FDA approves CoreValve for inoperable patients

The FDA gave CoreValve its blessing, approving the device in patients with severe aortic stenosis who are considered too high risk of death for standard open-heart surgery and instead undergo transcatheter aortic valve replacement (TAVR).

CoreValve’s approval was widely anticipated after Medtronic announced that the FDA planned to make its decision without the assistance of an advisory panel. Medtronic’s announcement followed release of safety and efficacy results of its pivotal CoreValve Extreme Risk Iliofemoral study at the Transcatheter Cardiovascular Therapeutics (TCT) scientific session in San Francisco in late 2013.

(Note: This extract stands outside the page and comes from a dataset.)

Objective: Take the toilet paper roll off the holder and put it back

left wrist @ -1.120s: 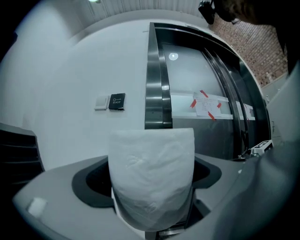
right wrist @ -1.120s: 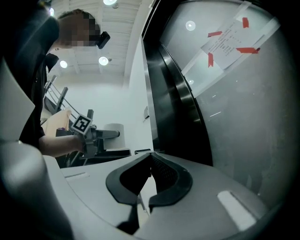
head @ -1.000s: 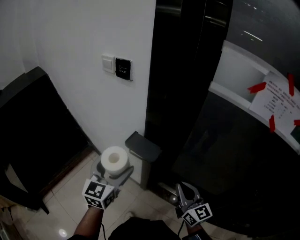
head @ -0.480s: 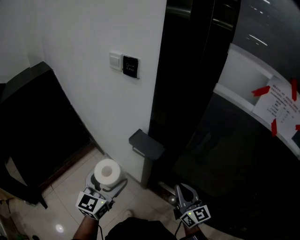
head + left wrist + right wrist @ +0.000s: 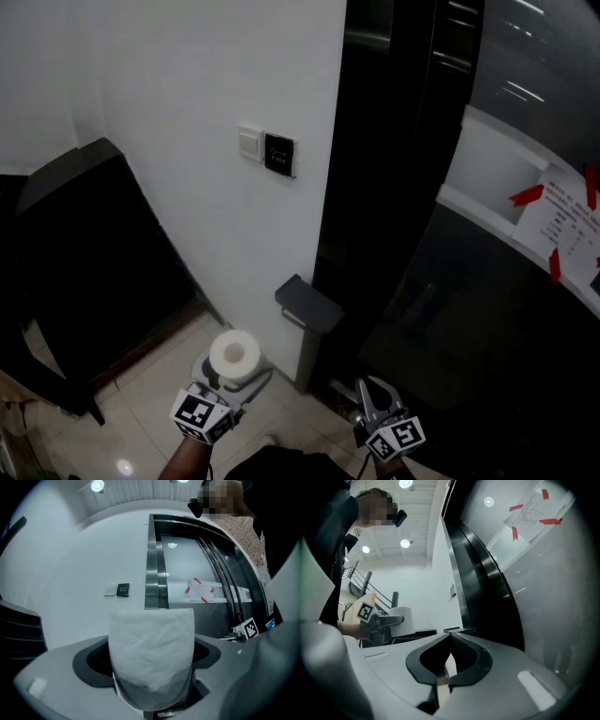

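Left claw (image 5: 234,373) grips toilet paper roll (image 5: 234,353) near holder (image 5: 308,305).

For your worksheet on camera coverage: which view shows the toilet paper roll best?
Left gripper view: the toilet paper roll stands large between its jaws. Head view: small, end-on. Right gripper view: small, at left.

White toilet paper roll (image 5: 234,356). White wall (image 5: 178,112) behind roll. Dark grey holder (image 5: 310,306) right of roll. Black-and-white square-patterned cube (image 5: 201,416) below roll.
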`<state>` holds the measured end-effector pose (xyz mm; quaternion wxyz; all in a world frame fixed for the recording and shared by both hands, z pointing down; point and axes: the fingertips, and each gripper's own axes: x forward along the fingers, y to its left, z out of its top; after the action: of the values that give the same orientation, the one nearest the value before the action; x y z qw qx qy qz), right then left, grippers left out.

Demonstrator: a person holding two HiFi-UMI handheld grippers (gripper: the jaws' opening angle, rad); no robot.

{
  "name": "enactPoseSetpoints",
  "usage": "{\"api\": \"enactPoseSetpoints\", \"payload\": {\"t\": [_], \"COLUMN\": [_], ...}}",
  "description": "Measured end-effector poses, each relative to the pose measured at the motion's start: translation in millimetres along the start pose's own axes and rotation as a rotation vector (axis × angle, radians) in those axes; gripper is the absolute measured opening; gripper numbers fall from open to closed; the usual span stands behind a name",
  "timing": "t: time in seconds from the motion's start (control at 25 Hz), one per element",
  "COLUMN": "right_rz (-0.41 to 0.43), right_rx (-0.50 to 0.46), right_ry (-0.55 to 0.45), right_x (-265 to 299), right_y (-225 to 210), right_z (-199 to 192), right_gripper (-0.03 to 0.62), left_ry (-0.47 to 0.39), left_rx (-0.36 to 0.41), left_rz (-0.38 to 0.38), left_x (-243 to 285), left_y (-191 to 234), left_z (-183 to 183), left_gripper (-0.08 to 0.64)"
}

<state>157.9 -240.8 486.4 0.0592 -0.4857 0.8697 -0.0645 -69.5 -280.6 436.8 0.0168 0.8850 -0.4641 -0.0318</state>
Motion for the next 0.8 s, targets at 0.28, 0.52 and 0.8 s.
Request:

The study, in which surgeons implanted the CoreValve system in 471 patients with symptomatic severe aortic stenosis during TAVR, found all-cause mortality or major stroke rates of 9.3 percent at one month and 25.5 percent at 12 months; mortality rates of 7.9 percent at one month and 24 percent at one year; and major stroke rates of 2.4 percent at one month and 4.1 percent at one year.

Major vascular complication rates totaled 8.3 percent at one month and 8.5 percent at one year and mild paravalvular leak rates were 11.5 percent at one month and 4.1 percent at one year. The study showed a permanent pacemaker rate of 22.2 percent at one month. 

With approval of the CoreValve System, surgeons and their patients will now have an option of devices. Previously, Edwards Lifesciences had the only TAVR device approved in the U.S. with its Sapien system. The FDA had approved Sapien for the treatment of inoperable patients in November 2011 and in high-risk aortic stenosis patients in October 2012.

The FDA’s approval covers the entire CoreValve platform, including the CoreValve Evolut(TM) 23mm, and the CoreValve 26mm, 29mm and 31mm valves, and an 18Fr TAVR delivery system.

The ongoing High Risk Study of the CoreValve U.S. Pivotal Trial compares the CoreValve System to traditional open heart surgery. Results from this trial will be used if Medtronic seeks approval for patients with severe aortic stenosis who are at high operative risk.